Les protéines MIFs choisies sont les suivantes :
- MiMIF1 et MiMIF2, de Meloidogyne incognita. Cette espèce est un nématode parasite de plantes, qui provoque des galles racinaires. Son génome est composé d’une duplication complète et de plusieurs duplications partielles. Ainsi, il existe 5 gènes MIF dans le génome de Meloidogyne incognita, mais le gène MiMIF1.2 est identique à MiMIF1 à 99% (donc non testé) et le gène MiMIF2.2 est identique à MiMIF2 à 96% (donc non testé). Le cinquième gène, lui, n’est que partiel. Les deux gènes choisis sont situés sur le même scaffold, à une faible distance génique. Ces deux gènes étant probablement sous le contrôle d’un même promoteur, ils ont également été testés pour leur potentiel effet synergique sur la modulation de la mort cellulaire.
- BxMIF1 et 2, de Bursaphelenchus xylophilus. Cette espèce est aussi un nématode parasite de plantes, ayant pour vecteur de nombreux insectes tels que les longicornes. C’est une espèce invasive, occasionnant d’important dégâts sur les pins notamment en Amérique. En dehors de l’impact écologique de l’espèce, les deux protéines ont aussi été choisies pour leur position dans les reconstructions phylogénétiques. En effet, BxMIF2 groupe avec les MIFs des nématodes parasites de plantes de type Meloidogyne, alors que BxMIF1 groupe avec les MIF des insectes (Figure 17). Il est donc particulièrement intéressant de comparer la potentielle activité sur la mort cellulaire de ces deux protéines. Bursaphelenchus xylophilus possède trois autres protéines MIF, mais celles-ci (BxMIF3 à 5) diffèrent très peu de BxMIF1 et ont la même localisation dans la phylogénie. Elles n’ont donc pas été testées.
- WbMIF1 de Wuchereria bancrofti, un nématode parasite qui provoque la filariose de Bancroft chez l’homme. Ce parasite provoque un épaississement de la peau et une hypertrophie des tissus cutanés due à l’obstruction progressive de la circulation lymphatique [177]. Cette pathologie peut conduire au développement d’un éléphantiasis (pachydermie d’aspect monstrueuse due à l’hypertrophie marquée de tissus cutanés) et au développement parallèle d’infections bactériennes (streptocoques, …) dues aux nombreuses lésions cutanées. Les MIFs de cette espèce sont sécrétées au cours de l’infection par le parasite et sont nécessaires à la manipulation de l’immunité de l’hôte vertébrés par le parasite [11, 116, 175].
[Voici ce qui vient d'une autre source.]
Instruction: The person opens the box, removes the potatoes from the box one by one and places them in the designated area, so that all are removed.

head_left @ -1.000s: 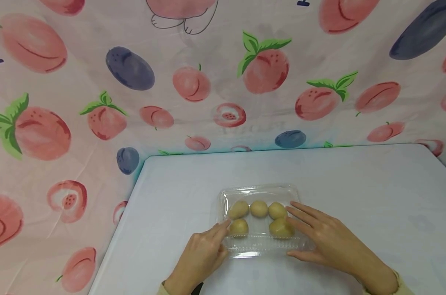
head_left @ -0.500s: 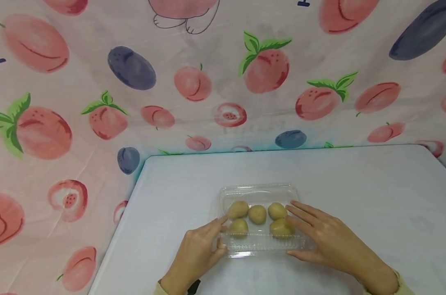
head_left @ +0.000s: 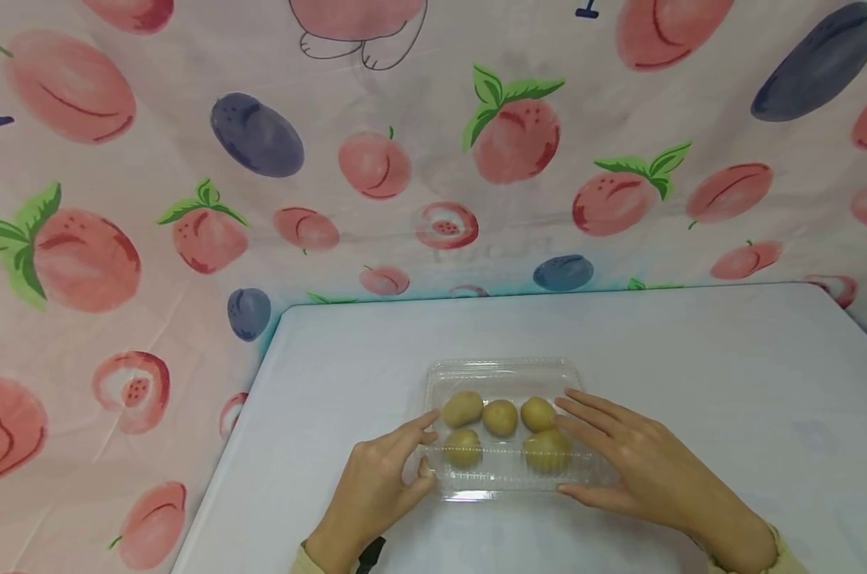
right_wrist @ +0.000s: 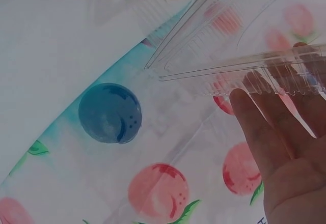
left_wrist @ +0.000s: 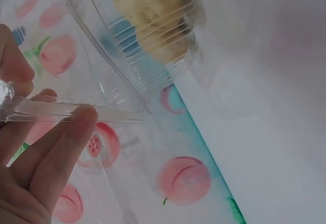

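Two hands flank a clear plastic container, left fingers bent on its lid, right fingers straight

The left hand comes in from the near side, back of the hand up, with its fingers bent and its thumb standing below them in a loose C. In the left wrist view the rim of the clear lid runs between thumb and fingers, which pinch it at that end. The right hand slants in from the other side, flatter; its fingers are extended and slightly spread, their tips against the container's side, while the thumb points inward along the near edge. In the right wrist view those fingers lie against the lid's rim, some seen through the plastic.

The container sits between the two sets of fingertips. Just beyond the hands, its two rims meet at a corner and spread apart toward the fingers. Inside are five yellow round pieces: three in the row farther from the thumbs, two nearer, one close to each hand's fingertips. White table lies under the hands, and well past the fingertips hangs a fruit-printed cloth
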The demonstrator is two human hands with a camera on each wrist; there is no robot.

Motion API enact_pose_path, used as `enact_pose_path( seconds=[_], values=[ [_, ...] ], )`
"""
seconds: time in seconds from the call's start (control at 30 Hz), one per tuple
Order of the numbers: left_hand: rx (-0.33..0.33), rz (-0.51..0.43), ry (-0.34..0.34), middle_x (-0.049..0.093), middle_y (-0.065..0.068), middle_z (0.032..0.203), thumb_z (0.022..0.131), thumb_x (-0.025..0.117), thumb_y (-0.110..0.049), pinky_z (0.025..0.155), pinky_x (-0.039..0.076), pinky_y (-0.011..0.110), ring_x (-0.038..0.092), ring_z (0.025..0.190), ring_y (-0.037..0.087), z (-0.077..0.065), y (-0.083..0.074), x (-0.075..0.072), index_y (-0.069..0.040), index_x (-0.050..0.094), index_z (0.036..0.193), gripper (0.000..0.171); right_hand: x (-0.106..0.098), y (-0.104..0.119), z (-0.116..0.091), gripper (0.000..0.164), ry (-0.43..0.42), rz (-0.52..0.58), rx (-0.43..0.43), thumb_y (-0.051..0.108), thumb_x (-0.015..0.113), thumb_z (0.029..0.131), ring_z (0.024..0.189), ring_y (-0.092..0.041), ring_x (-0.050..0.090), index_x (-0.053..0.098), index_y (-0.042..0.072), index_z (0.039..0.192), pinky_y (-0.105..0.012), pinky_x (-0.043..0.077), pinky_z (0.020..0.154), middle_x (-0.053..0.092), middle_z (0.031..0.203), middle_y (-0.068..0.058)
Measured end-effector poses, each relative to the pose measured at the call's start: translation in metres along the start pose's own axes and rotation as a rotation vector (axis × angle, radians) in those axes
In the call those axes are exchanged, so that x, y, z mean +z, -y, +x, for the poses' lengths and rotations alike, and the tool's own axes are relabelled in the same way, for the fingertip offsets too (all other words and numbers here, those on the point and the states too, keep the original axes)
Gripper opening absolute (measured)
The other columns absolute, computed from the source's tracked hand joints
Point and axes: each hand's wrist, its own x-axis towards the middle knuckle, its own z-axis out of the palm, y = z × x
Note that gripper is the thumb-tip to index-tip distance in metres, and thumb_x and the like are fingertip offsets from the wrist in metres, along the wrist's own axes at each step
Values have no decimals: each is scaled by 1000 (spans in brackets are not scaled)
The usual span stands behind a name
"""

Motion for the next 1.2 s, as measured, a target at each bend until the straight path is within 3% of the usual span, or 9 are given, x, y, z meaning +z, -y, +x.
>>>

- CeMIF1 de Caenorhabditis elegans. Cette espèce est le nématode modèle. C’est une espèce libre, bactériophage. Elle a été choisie à titre comparatif afin de déterminer si l’inhibition ou l’activation de la mort cellulaire est spécifique des espèces parasites. - SlMIF1, SlMIF2, SlMIF3 et SlMIF4 de Solanum lycopersicum. La tomate est une plante
d’intérêt agronomique majeur, en particulier dans le sud de la France. Pour cette solanacée, nous disposons actuellement d’un grand nombre de données génomiques et transcriptomiques qui confirme l’existence des protéines MIFs, mais il n’existe pas d’étude fonctionnelle sur leur rôle. Ces protéines ont été choisies pour tester celles d’une plante (libre, autotrophe).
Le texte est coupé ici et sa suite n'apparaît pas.